■ **Work required**
A single stretch of the material below is to be transcribed exactly, starting at the line with "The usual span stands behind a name" and ending after the line with "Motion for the".
══ Given information
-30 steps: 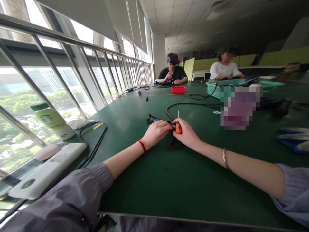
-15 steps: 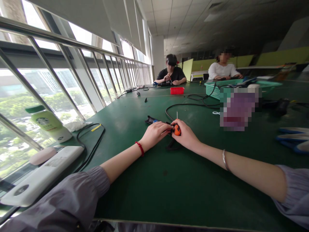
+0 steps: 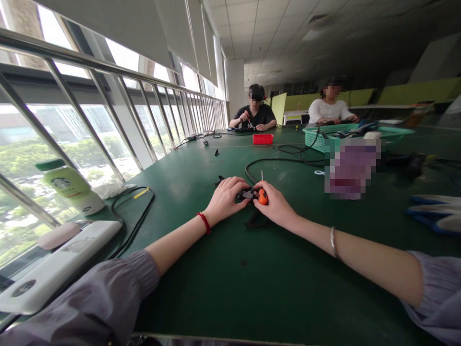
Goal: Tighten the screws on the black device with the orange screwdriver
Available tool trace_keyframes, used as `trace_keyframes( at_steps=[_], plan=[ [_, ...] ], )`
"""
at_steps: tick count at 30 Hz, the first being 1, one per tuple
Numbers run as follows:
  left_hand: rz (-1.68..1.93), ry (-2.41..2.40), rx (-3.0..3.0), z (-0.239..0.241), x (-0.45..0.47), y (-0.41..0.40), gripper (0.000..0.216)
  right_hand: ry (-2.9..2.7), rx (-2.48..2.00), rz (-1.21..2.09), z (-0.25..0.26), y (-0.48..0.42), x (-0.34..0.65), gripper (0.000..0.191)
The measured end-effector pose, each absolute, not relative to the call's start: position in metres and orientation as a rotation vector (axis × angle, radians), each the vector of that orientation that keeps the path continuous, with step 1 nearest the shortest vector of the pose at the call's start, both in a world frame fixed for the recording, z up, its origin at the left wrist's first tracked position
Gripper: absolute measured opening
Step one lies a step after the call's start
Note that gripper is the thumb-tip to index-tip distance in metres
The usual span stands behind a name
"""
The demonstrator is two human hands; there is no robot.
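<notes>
My right hand is closed around an orange and black screwdriver, its thin metal shaft pointing up and away from me. Close beside it, my left hand curls over a small black device, thumb at the near side and fingers over the far side. Most of the device is hidden under the fingers; a dark end shows beyond them. The right fingertips meet the device's right end. Just below the hands, a black strap-like piece lies on the green table.
A teal basket of items and a red tray stand farther back. Black cable runs across the table. Gloves lie right; a bottle and white case sit left. Two people sit opposite.
My left hand has shifted its hold, the thumb now at the near side of the black device, which has turned. My right hand keeps the screwdriver. The view has moved slightly.
</notes>
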State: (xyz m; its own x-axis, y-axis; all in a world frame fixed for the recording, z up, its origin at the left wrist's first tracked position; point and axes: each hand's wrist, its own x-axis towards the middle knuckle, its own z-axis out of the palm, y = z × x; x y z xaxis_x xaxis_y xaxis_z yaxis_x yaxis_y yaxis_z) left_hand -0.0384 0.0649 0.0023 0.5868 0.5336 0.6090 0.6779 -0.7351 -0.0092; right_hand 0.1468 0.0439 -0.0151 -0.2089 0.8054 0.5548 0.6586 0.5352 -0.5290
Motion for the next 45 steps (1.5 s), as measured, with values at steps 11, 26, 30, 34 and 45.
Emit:
trace_keyframes(
  at_steps=[11,26,30,34,45],
  plan=[
    [-0.672,-1.199,-2.563,0.001,-0.042,0.071,0.054,-1.561,-1.009,0.116,0.045,0.057,0.179,0.02],
    [-0.632,-1.296,-2.45,0.001,-0.025,0.053,0.047,-1.453,-0.694,0.364,0.057,0.053,0.178,0.03],
    [-0.63,-1.289,-2.448,0.001,-0.025,0.053,0.047,-1.474,-0.722,0.402,0.053,0.055,0.176,0.029],
    [-0.621,-1.289,-2.45,0.001,-0.026,0.053,0.046,-1.509,-0.74,0.443,0.05,0.055,0.174,0.029],
    [-0.624,-1.294,-2.458,0.001,-0.026,0.053,0.046,-1.433,-0.717,0.427,0.056,0.054,0.176,0.027]
  ],
)
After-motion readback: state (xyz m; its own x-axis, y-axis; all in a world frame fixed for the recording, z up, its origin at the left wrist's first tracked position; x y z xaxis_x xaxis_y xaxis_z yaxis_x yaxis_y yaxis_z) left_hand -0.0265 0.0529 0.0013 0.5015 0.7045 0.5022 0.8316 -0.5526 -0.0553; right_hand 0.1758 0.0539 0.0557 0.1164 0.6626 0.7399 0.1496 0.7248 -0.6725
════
■ **Response to this exercise**
The usual span stands behind a name
"""
The demonstrator is two human hands; there is no robot.
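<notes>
My right hand is closed around an orange and black screwdriver, its thin metal shaft pointing up and away from me. Close beside it, my left hand curls over a small black device, thumb at the near side and fingers over the far side. Most of the device is hidden under the fingers; a dark end shows beyond them. The right fingertips meet the device's right end. Just below the hands, a black strap-like piece lies on the green table.
A teal basket of items and a red tray stand farther back. Black cable runs across the table. Gloves lie right; a bottle and white case sit left. Two people sit opposite.
My left hand has shifted its hold, the thumb now at the near side of the black device, which has turned. My right hand keeps the screwdriver. The view has moved slightly.
</notes>
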State: (xyz m; its own x-axis, y-axis; all in a world frame fixed for the recording, z up, its origin at the left wrist's first tracked position; point and axes: each hand's wrist, its own x-axis towards the middle knuckle, its own z-axis out of the palm, y = z × x; x y z xaxis_x xaxis_y xaxis_z yaxis_x yaxis_y yaxis_z) left_hand -0.0384 0.0649 0.0023 0.5868 0.5336 0.6090 0.6779 -0.7351 -0.0092; right_hand 0.1468 0.0439 -0.0151 -0.2089 0.8054 0.5548 0.6586 0.5352 -0.5290
Motion for the next 45 steps (1.5 s), as measured, with values at steps 11, 26, 30, 34 and 45.

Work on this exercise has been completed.